SECTION 6. Conditions Precedent. The effective date of this Amendment (the “First Amendment Effective Date”) shall be that date when, to the satisfaction of the Administrative Agent, the following conditions shall been satisfied or waived:
(a) The Administrative Agent (or its counsel) shall have received from the Borrower and the Required Lenders either (i) a counterpart of this Amendment signed on behalf of such party or (ii) written evidence satisfactory to the Administrative Agent (which may include facsimile transmission or electronic mail transmission of a signed signature page of this
Amendment) that such party has signed a counterpart of this Amendment;
(b) The representations and warranties set forth in Section 3 of this Amendment are true and correct on and as of the First Amendment Effective Date;
(c) No Event of Default or Default shall have occurred and be continuing on the First Amendment Effective Date;
(d) The Administrative Agent shall have received a certificate executed by an authorized officer of the Borrower dated the First Amendment Effective Date confirming compliance with the conditions precedent set forth in paragraphs (b) and (c) of
this Section 6;
(e) The Administrative Agent shall have received (i) a certificate of the Secretary or Assistant Secretary of the Company dated the First Amendment Effective Date certifying (A) that attached thereto is a true and complete copy of resolutions adopted by the Board of Directors of the Company authorizing the execution, delivery and performance of this Amendment, and that such resolutions have not been modified, rescinded or amended and are in full force and effect and (B) as to the incumbency and specimen signature of each officer of the Company executing this Amendment or any other document delivered in connection herewith and (ii) a certificate
of another officer of the Company as to the incumbency and signature of the Secretary or such Assistant Secretary of the Company executing the certificate pursuant to (i) above;
(f) The Administrative Agent shall have received payment (for the benefit of the Consenting Lenders) of the Consent Fee; and
(g) Each of the Administrative Agent and Citigroup Global Markets Inc., as arranger, shall have received payment or reimbursement of all fees payable to it by the Company on or prior to the First Amendment Effective Date and its reasonable out-of-pocket expenses in connection with this Amendment
including the reasonable fees, charges and disbursements of counsel for the Administrative Agent, in each case, for which invoices have been received by the Company on or prior to the First Amendment Effective Date.
SECTION 7. Miscellaneous.
(a) The Credit Agreement and this Amendment shall be read, taken and construed as one and the same instrument from and after the Effective Date.

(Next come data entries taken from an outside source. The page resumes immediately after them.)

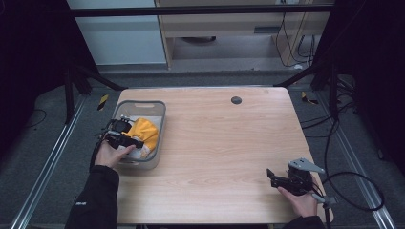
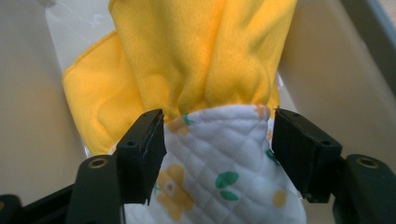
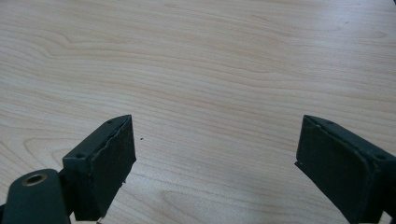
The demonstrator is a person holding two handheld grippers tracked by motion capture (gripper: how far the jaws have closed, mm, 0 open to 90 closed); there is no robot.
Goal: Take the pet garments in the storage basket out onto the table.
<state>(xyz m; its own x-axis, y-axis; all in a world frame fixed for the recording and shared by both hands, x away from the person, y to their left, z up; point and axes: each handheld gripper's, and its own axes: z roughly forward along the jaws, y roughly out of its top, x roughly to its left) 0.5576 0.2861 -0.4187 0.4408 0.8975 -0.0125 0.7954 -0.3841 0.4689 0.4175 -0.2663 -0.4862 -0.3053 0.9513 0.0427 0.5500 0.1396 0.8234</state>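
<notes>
- The bench (image 1: 215,143) is being kept bare over most of its wooden top; a grey bin (image 1: 159,119) is sitting at its left edge.
- The bin is holding a bundle of cloth: a yellow cloth (image 1: 145,131) is lying on top, and a white quilted cloth (image 2: 219,163) with a flower print is showing beneath it in the left gripper view.
- The left tongs (image 1: 120,139) are being held inside the bin, jaws apart, with the bundle bulging up between them. Whether either pad is already touching the cloth cannot be told.
- The right tongs (image 1: 282,181) are being rested near the bench's right front corner, jaws wide apart and nothing between them, well apart from the bin.
- Judged risks:
  - One layer alone may be caught if the jaws are closed shallowly, so that the yellow cloth is being lifted while the quilted one is slipping free.
  - The light bin may be dragged or tipped as the bundle is being pulled, since nothing is bracing it.
</notes>
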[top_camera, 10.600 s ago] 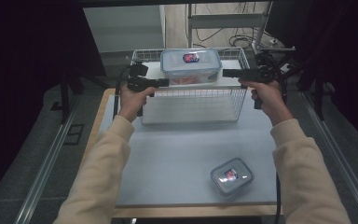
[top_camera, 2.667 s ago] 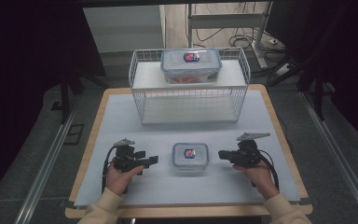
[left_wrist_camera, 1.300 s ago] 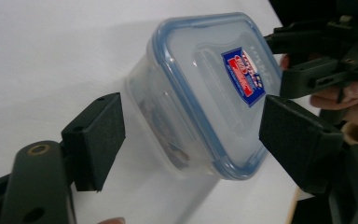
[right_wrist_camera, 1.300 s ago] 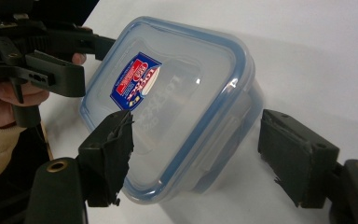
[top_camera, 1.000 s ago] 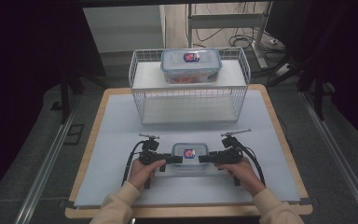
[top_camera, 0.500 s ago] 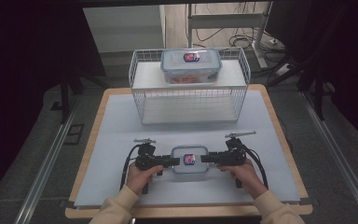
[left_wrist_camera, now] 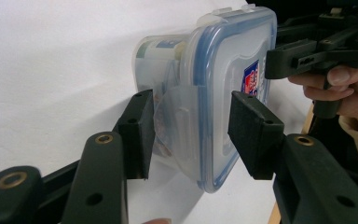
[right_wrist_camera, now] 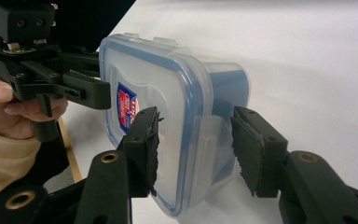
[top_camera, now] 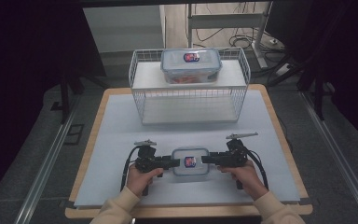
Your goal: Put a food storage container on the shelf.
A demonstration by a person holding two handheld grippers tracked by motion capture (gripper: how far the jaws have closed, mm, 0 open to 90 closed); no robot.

(b) This Amendment shall be governed by, and construed in accordance with, the laws of the State of New York.
(c) Any references in the Credit Agreement to “this Agreement”, “hereunder”,
“herein” or words of like import, and each reference in any other document executed in connection with the Agreement, to “the Agreement”, “thereunder”, “therein” or words of like import, shall, from and after the First Amendment Effective Date, mean and be a reference to the Agreement as amended hereby.
(d) The Company agrees to reimburse the Administrative Agent for its reasonable out-of-pocket expenses in connection with this Amendment including the reasonable fees, charges and disbursements of counsel for the Administrative Agent, whether or not the First Amendment Effective Date occurs.
(e) This Amendment shall be deemed to be a Loan Document.
(f) This Amendment
may be executed in two or more counterparts, each of which shall constitute an original but all of which when taken together shall constitute but one contract, and shall become effective as provided in Section 6. Delivery of an executed signature page of this Amendment by facsimile transmission or electronic mail shall be as effective as delivery of a manually executed counterpart hereof.
[Remainder of page intentionally left blank; Signature pages follow]
IN WITNESS WHEREOF, the parties hereto have caused this Amendment to
be executed by their respective officers thereunto duly authorized, as of the date first above written.